== TASK OBJECTIVE ==
Repeat the lines from the line with "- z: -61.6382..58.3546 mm" to the line with "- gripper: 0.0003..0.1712" in the listing below, keeping both end lines and adding nothing.

== DATA FOR THIS EXERCISE ==
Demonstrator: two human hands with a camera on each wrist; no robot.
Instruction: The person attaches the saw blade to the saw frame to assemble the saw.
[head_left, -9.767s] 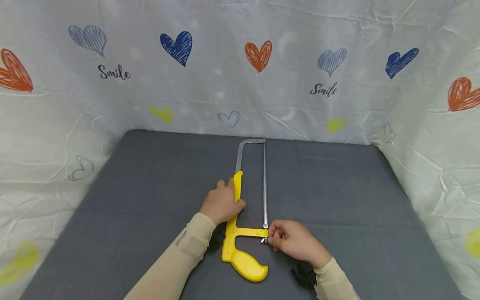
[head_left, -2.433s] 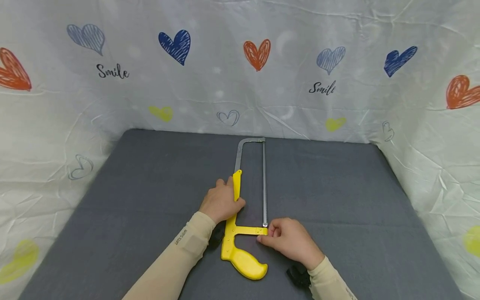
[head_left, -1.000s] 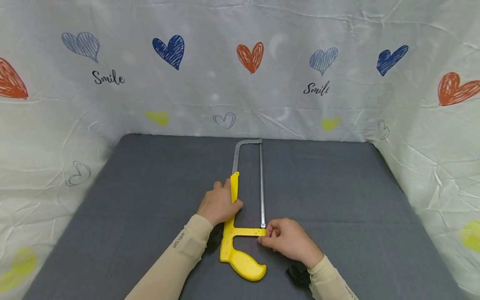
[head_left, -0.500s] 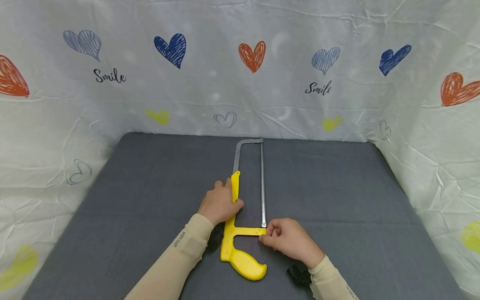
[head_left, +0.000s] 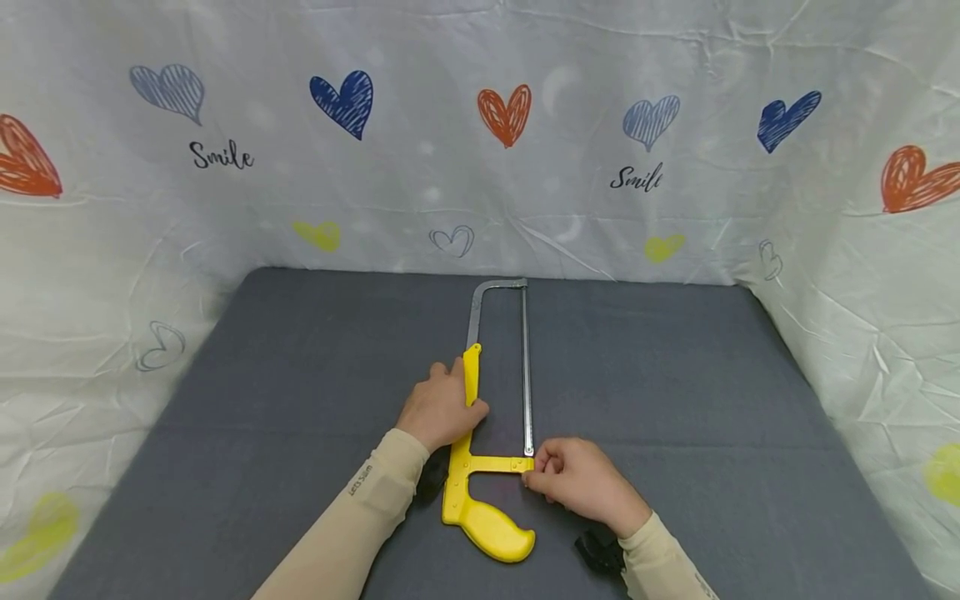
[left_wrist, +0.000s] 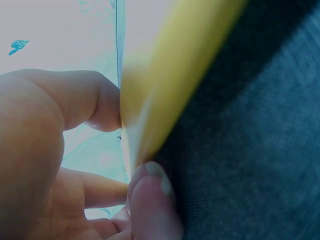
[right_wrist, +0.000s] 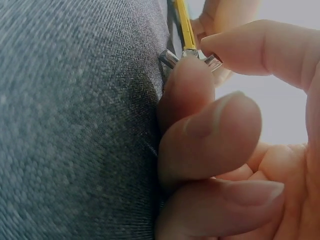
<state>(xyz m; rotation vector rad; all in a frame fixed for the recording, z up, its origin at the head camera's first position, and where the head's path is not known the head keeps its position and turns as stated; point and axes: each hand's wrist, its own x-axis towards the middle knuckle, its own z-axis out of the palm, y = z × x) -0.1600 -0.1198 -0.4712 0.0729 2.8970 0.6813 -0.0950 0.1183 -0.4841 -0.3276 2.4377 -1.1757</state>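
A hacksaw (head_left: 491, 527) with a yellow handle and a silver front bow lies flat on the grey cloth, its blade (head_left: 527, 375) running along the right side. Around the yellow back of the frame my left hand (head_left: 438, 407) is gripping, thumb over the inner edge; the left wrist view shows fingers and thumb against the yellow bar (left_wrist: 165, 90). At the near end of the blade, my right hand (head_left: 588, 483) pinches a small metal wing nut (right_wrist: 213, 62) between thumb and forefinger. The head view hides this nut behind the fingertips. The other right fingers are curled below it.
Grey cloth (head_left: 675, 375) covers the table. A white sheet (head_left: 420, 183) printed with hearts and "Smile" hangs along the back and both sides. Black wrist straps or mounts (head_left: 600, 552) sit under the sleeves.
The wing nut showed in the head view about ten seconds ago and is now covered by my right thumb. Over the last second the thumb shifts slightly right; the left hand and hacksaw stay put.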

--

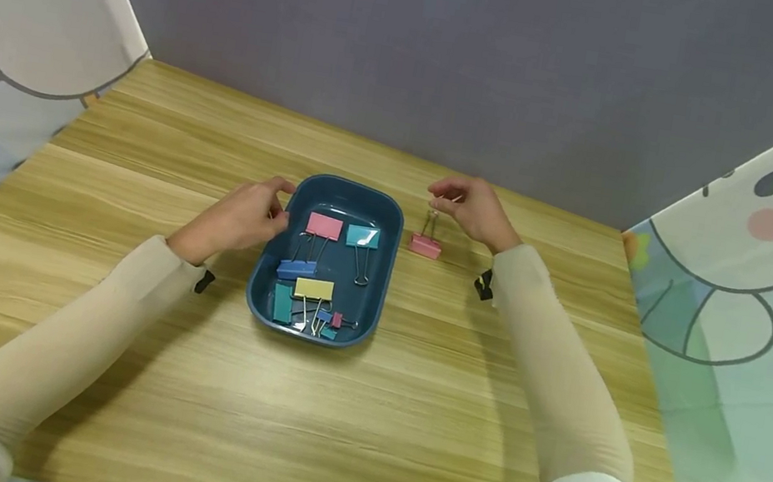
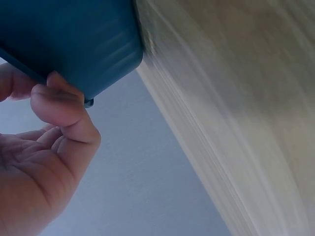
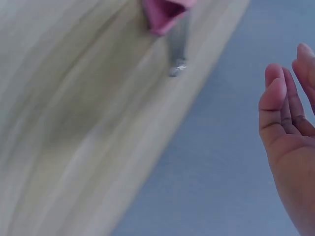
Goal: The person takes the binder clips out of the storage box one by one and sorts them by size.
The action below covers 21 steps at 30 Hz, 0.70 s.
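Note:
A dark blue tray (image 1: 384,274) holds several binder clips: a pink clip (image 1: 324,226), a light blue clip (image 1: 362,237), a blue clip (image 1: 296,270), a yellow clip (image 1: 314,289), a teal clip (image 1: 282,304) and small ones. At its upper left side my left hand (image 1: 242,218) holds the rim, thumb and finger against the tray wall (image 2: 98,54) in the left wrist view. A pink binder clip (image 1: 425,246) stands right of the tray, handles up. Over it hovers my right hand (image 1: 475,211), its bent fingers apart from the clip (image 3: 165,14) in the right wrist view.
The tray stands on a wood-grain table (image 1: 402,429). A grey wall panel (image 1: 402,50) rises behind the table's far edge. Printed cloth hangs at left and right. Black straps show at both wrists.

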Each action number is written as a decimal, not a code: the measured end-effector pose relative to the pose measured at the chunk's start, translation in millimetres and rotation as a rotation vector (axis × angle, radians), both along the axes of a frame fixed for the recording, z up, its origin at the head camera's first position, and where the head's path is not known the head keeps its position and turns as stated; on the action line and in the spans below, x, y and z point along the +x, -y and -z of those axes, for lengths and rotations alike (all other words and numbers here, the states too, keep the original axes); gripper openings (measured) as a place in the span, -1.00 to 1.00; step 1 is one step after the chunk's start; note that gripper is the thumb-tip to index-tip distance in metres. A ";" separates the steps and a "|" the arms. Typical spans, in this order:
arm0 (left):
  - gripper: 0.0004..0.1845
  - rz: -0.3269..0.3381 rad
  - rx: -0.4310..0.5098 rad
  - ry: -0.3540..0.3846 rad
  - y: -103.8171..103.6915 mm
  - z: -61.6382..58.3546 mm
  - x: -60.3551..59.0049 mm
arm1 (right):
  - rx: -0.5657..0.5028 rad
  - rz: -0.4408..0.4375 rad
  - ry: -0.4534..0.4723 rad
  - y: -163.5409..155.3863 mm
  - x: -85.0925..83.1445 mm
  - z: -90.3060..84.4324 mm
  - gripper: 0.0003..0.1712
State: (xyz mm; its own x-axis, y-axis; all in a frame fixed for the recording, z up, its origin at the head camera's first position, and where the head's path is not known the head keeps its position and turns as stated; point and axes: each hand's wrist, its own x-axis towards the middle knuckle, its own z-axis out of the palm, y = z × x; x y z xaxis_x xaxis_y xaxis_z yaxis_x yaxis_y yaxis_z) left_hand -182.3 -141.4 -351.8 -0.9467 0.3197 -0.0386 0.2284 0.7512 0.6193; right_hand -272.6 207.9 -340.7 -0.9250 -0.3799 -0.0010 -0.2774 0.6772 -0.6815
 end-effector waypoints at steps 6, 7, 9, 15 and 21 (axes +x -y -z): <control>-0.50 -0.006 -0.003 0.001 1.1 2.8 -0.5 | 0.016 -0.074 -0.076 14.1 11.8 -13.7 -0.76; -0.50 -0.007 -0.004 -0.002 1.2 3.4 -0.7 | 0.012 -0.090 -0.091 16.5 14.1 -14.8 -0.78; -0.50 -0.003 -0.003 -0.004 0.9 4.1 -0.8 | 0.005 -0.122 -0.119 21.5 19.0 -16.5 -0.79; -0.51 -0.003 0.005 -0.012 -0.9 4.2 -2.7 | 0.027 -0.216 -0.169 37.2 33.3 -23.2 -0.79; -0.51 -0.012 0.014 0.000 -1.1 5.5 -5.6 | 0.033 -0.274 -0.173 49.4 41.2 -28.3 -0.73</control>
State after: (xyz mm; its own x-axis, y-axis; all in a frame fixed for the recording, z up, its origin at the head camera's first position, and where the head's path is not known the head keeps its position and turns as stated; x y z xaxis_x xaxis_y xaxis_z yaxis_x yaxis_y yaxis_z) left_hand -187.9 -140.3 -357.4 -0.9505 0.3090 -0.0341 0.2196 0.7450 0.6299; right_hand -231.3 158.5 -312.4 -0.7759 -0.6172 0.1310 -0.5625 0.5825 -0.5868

== ANSWER ==
  - z: -61.6382..58.3546 mm
  - x: -60.3551..59.0049 mm
arm1 (right):
  - rx: -0.5657..0.5028 rad
  - rz: -0.4408..0.4375 rad
  - ry: -0.4534..0.4723 rad
  - y: -163.5409..155.3863 mm
  - x: -85.0925..83.1445 mm
  - z: -90.3060..84.4324 mm
  - gripper: 0.0003..0.1712

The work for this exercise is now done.